Goal of the exercise: Transcribe word for word the lines below from the line with "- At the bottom" through the line with "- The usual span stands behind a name", ends included.

Exercise data:
┄┄┄┄┄┄
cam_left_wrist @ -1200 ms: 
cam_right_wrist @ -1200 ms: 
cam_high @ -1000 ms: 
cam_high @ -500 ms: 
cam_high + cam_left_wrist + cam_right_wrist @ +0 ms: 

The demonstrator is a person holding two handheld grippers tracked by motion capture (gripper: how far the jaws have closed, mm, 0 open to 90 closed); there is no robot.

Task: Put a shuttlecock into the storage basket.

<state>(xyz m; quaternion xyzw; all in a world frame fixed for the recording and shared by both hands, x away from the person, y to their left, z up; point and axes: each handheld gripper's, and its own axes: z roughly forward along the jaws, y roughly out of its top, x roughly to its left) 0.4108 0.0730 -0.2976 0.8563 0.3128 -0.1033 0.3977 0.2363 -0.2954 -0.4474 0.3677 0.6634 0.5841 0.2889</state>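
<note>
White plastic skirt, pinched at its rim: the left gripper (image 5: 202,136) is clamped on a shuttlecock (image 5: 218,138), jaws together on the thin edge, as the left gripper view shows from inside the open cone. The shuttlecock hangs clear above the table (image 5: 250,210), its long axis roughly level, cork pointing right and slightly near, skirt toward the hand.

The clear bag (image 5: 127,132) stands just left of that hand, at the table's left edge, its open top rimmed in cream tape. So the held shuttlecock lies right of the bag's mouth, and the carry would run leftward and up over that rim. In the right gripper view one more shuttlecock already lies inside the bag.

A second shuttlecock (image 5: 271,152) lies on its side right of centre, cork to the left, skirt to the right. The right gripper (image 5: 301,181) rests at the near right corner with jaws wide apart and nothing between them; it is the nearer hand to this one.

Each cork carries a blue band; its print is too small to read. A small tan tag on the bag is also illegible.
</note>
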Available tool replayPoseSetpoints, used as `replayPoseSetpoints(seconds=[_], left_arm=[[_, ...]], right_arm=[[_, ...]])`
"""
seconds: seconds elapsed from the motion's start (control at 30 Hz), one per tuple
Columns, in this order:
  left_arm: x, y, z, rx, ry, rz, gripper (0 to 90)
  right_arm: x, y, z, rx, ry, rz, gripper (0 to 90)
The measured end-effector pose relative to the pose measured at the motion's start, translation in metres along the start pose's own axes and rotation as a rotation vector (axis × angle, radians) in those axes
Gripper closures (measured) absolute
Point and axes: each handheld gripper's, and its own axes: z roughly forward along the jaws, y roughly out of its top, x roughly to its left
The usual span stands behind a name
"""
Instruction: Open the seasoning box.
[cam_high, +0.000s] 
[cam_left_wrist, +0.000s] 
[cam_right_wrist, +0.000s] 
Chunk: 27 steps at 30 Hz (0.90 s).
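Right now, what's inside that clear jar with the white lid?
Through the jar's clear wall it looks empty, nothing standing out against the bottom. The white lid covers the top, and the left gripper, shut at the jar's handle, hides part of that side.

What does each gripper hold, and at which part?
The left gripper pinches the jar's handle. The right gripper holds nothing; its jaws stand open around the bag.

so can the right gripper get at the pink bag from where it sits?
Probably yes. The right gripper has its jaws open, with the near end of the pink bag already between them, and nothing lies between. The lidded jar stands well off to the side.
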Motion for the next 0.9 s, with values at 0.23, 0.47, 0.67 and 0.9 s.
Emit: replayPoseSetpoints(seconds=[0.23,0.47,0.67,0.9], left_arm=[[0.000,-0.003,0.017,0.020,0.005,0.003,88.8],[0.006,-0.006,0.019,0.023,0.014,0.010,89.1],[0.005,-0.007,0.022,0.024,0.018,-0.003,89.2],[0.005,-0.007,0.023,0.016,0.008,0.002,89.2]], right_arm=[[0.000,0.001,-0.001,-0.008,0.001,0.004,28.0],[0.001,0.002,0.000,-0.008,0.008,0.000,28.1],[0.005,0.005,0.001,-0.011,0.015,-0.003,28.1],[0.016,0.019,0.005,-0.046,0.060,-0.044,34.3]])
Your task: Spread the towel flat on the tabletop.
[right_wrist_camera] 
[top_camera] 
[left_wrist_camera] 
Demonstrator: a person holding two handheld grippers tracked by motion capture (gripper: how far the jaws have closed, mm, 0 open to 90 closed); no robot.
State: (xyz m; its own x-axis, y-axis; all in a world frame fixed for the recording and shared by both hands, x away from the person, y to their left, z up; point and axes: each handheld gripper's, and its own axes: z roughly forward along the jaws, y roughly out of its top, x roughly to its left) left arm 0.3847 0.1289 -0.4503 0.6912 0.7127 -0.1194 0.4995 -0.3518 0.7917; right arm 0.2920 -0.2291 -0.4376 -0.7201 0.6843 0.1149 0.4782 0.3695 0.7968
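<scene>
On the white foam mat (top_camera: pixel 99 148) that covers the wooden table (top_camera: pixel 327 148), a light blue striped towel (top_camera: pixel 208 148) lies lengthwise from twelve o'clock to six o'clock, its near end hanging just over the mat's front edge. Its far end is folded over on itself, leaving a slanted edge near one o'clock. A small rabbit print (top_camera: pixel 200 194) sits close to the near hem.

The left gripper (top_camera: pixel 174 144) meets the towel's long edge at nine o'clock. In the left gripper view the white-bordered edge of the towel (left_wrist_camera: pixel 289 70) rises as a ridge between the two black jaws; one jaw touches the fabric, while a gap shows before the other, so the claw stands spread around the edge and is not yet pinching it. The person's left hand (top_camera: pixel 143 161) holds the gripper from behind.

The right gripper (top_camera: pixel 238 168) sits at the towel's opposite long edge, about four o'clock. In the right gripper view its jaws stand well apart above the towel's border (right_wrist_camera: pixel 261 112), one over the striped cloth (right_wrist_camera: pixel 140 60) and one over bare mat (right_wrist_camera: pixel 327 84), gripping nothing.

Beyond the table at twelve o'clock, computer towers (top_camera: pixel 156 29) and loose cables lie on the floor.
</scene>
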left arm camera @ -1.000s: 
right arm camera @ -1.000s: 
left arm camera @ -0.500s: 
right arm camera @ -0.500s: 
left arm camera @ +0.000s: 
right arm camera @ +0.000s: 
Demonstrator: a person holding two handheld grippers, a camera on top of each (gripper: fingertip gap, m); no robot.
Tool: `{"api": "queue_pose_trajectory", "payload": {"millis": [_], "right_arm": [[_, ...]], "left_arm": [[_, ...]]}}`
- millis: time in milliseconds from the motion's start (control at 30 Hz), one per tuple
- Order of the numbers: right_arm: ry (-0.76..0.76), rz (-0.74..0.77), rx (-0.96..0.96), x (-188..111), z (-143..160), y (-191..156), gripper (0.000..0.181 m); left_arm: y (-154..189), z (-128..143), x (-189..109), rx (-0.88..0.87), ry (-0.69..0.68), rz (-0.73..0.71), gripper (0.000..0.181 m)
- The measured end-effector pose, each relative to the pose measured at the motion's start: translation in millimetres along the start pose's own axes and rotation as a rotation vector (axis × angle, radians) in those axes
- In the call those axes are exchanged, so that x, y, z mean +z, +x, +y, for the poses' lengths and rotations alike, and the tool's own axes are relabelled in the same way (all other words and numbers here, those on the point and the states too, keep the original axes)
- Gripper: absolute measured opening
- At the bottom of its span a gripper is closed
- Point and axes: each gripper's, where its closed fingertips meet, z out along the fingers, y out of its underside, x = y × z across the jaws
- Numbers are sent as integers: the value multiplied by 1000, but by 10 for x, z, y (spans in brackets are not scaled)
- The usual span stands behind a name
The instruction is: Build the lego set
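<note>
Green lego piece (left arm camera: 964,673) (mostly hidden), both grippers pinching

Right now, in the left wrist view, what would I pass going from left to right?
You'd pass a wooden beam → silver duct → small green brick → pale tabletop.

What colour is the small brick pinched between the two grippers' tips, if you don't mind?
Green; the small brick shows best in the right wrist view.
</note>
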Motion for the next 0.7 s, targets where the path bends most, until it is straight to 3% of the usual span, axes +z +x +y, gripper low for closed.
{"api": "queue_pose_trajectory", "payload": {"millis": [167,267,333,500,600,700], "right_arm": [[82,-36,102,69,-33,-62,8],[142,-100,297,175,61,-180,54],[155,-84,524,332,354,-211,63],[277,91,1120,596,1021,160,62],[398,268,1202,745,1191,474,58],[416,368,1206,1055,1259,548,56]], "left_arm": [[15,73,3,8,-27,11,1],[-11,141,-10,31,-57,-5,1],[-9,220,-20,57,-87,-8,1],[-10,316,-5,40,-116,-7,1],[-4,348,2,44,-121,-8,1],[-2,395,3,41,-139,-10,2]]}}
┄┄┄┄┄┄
Task response:
- At the bottom of its span a gripper is closed
- Point and axes: each gripper's, where its closed fingertips meet, z out along the fingers, y out of its underside, x = y × z across the jaws
- Numbers are sent as integers: the value multiplied by 1000, but by 10 for x, z, y (spans in brackets are not scaled)
- The usual span stands behind a name

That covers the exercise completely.